PROBLEM STATEMENT –
Print the listing below exactly, images excluded.
========================
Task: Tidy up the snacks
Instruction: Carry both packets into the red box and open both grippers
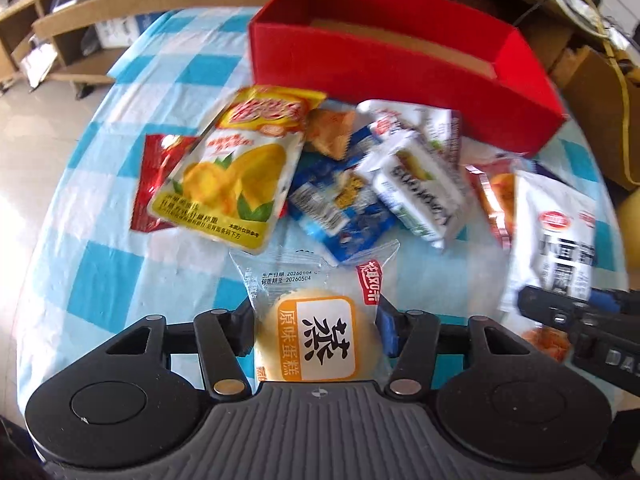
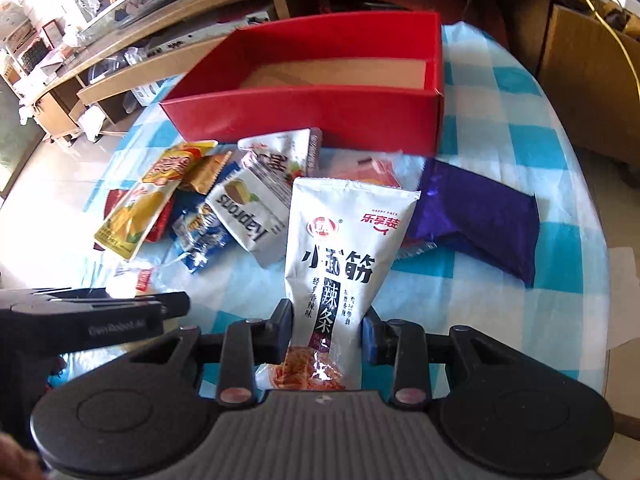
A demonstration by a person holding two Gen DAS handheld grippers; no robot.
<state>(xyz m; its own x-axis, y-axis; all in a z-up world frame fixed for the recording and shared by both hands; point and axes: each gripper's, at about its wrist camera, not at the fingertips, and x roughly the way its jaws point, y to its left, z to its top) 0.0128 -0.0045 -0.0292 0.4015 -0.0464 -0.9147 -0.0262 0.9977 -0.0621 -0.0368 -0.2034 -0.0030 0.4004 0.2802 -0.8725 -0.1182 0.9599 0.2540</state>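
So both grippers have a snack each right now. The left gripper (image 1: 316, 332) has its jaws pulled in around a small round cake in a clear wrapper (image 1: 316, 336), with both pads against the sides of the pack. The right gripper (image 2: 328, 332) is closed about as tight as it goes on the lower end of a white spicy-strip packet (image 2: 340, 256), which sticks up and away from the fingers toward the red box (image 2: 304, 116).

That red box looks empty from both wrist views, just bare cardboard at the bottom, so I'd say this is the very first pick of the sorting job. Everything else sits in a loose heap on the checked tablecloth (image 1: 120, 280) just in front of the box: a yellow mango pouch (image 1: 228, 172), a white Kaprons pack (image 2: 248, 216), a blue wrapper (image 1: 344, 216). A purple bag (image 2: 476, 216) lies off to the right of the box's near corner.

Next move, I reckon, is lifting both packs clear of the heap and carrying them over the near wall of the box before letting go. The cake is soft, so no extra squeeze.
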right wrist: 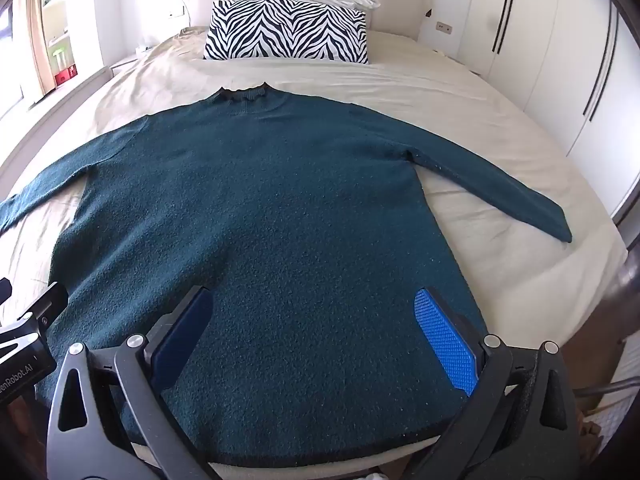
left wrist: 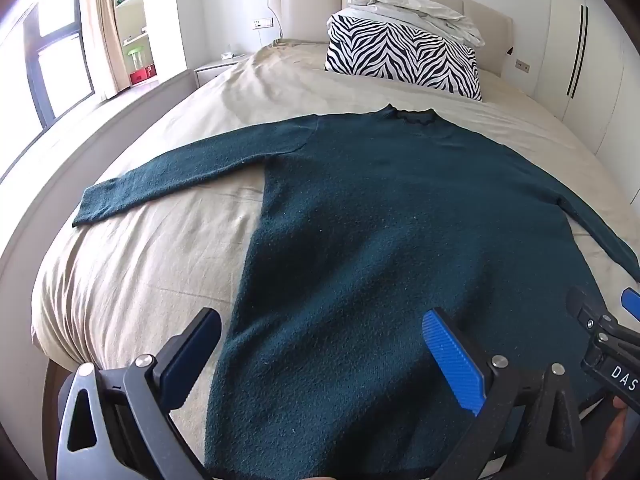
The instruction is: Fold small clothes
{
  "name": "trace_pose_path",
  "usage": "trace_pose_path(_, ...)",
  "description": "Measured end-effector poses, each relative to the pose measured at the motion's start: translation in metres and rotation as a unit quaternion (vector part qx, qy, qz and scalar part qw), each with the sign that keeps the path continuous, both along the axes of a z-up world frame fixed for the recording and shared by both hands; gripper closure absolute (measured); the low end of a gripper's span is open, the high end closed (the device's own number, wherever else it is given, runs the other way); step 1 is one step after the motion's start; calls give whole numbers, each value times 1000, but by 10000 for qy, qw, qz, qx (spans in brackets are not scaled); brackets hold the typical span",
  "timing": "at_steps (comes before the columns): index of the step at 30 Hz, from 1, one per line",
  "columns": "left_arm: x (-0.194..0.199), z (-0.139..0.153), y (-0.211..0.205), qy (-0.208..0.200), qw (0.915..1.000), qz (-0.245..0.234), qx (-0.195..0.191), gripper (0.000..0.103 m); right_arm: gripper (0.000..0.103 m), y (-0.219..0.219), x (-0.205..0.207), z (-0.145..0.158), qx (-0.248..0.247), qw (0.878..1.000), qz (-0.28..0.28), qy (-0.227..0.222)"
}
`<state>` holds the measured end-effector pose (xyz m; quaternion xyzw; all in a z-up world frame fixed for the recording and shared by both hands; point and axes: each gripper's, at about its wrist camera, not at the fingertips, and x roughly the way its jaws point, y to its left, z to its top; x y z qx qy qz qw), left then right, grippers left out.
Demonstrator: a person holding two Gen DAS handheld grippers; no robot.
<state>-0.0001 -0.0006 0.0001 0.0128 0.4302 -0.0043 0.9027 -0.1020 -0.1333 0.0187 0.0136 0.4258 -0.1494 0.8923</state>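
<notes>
Here a dark teal sweater (right wrist: 280, 220) lies flat on the bed (right wrist: 460, 92), sleeves spread left and right, collar toward the far zebra pillow (right wrist: 286, 36). The left hand-held gripper (left wrist: 324, 348) and right hand-held gripper (right wrist: 316, 328) hover released over its near hem.

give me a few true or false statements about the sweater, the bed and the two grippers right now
1. The dark green sweater lies spread flat on the bed with both sleeves stretched out to the sides. True.
2. The left gripper is shut on the sweater's hem. False: its jaws stand wide open, holding nothing.
3. A zebra-striped pillow sits at the head of the bed, beyond the sweater's collar. True.
4. The sweater is already folded in half. False: it is fully unfolded.
5. The right gripper is open above the sweater's lower part. True.
</notes>
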Motion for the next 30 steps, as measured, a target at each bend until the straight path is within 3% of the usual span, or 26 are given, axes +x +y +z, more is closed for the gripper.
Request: trace_pose_path(30, -7, -2, 14, 39, 9999, 87, -121, 0, 0, 10, -1, -3, -65, 9999, 115, 43)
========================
RESPONSE TO THE EXERCISE –
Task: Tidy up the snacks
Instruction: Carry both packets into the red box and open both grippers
A demonstration by a person holding two Gen DAS handheld grippers; no robot.
<state>(xyz m; its own x-axis, y-axis; all in a z-up world frame fixed for the recording and shared by both hands; point and axes: each gripper's, at about its wrist camera, not at the fingertips, and x roughly the way its jaws point, y to its left, z to its top) 0.0128 -0.0045 -0.0292 0.4015 -0.0464 -0.9147 -0.0262 0.9977 -0.0621 -0.0368 -0.2034 -0.0030 0.4004 0.2802 -0.8725 -0.1182 0.9599 0.2540</state>
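So both grippers have a snack each right now. The left gripper (image 1: 316, 332) has its jaws pulled in around a small round cake in a clear wrapper (image 1: 316, 336), with both pads against the sides of the pack. The right gripper (image 2: 328, 332) is closed about as tight as it goes on the lower end of a white spicy-strip packet (image 2: 340, 256), which sticks up and away from the fingers toward the red box (image 2: 304, 116).

That red box looks empty from both wrist views, just bare cardboard at the bottom, so I'd say this is the very first pick of the sorting job. Everything else sits in a loose heap on the checked tablecloth (image 1: 120, 280) just in front of the box: a yellow mango pouch (image 1: 228, 172), a white Kaprons pack (image 2: 248, 216), a blue wrapper (image 1: 344, 216). A purple bag (image 2: 476, 216) lies off to the right of the box's near corner.

Next move, I reckon, is lifting both packs clear of the heap and carrying them over the near wall of the box before letting go. The cake is soft, so no extra squeeze.
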right wrist: 
left wrist: 
The instruction is: Fold small clothes
{
  "name": "trace_pose_path",
  "usage": "trace_pose_path(_, ...)",
  "description": "Measured end-effector poses, each relative to the pose measured at the motion's start: translation in metres and rotation as a unit quaternion (vector part qx, qy, qz and scalar part qw), each with the sign that keeps the path continuous, both along the axes of a z-up world frame fixed for the recording and shared by both hands; gripper closure absolute (measured); the low end of a gripper's span is open, the high end closed (the device's own number, wherever else it is given, runs the other way); step 1 is one step after the motion's start; calls give whole numbers, each value times 1000, but by 10000 for qy, qw, qz, qx (spans in brackets are not scaled); brackets hold the typical span",
  "timing": "at_steps (comes before the columns): index of the step at 30 Hz, from 1, one per line",
  "columns": "left_arm: x (-0.194..0.199), z (-0.139..0.153), y (-0.211..0.205), qy (-0.208..0.200), qw (0.915..1.000), qz (-0.245..0.234), qx (-0.195..0.191), gripper (0.000..0.103 m); right_arm: gripper (0.000..0.103 m), y (-0.219..0.219), x (-0.205..0.207), z (-0.145..0.158), qx (-0.248..0.247), qw (0.878..1.000), qz (-0.28..0.28), qy (-0.227..0.222)"
}
`<state>` holds the measured end-effector pose (xyz m; quaternion xyzw; all in a z-up world frame fixed for the recording and shared by both hands; point and axes: each gripper's, at about its wrist camera, not at the fingertips, and x roughly the way its jaws point, y to its left, z to its top; x y z qx qy qz qw), left then right, grippers left out.
Demonstrator: a person holding two Gen DAS handheld grippers; no robot.
<state>-0.0001 -0.0006 0.0001 0.0128 0.4302 -0.0043 0.9027 -0.1020 -0.1333 0.0187 0.0136 0.4258 -0.1494 0.8923</state>
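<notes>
Here a dark teal sweater (right wrist: 280, 220) lies flat on the bed (right wrist: 460, 92), sleeves spread left and right, collar toward the far zebra pillow (right wrist: 286, 36). The left hand-held gripper (left wrist: 324, 348) and right hand-held gripper (right wrist: 316, 328) hover released over its near hem.

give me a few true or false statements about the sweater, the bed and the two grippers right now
1. The dark green sweater lies spread flat on the bed with both sleeves stretched out to the sides. True.
2. The left gripper is shut on the sweater's hem. False: its jaws stand wide open, holding nothing.
3. A zebra-striped pillow sits at the head of the bed, beyond the sweater's collar. True.
4. The sweater is already folded in half. False: it is fully unfolded.
5. The right gripper is open above the sweater's lower part. True.
</notes>
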Motion for the next 30 steps, as measured, a target at each bend until the straight path is within 3% of the usual span, or 26 are given, axes +x +y +z, more is closed for the gripper.
Request: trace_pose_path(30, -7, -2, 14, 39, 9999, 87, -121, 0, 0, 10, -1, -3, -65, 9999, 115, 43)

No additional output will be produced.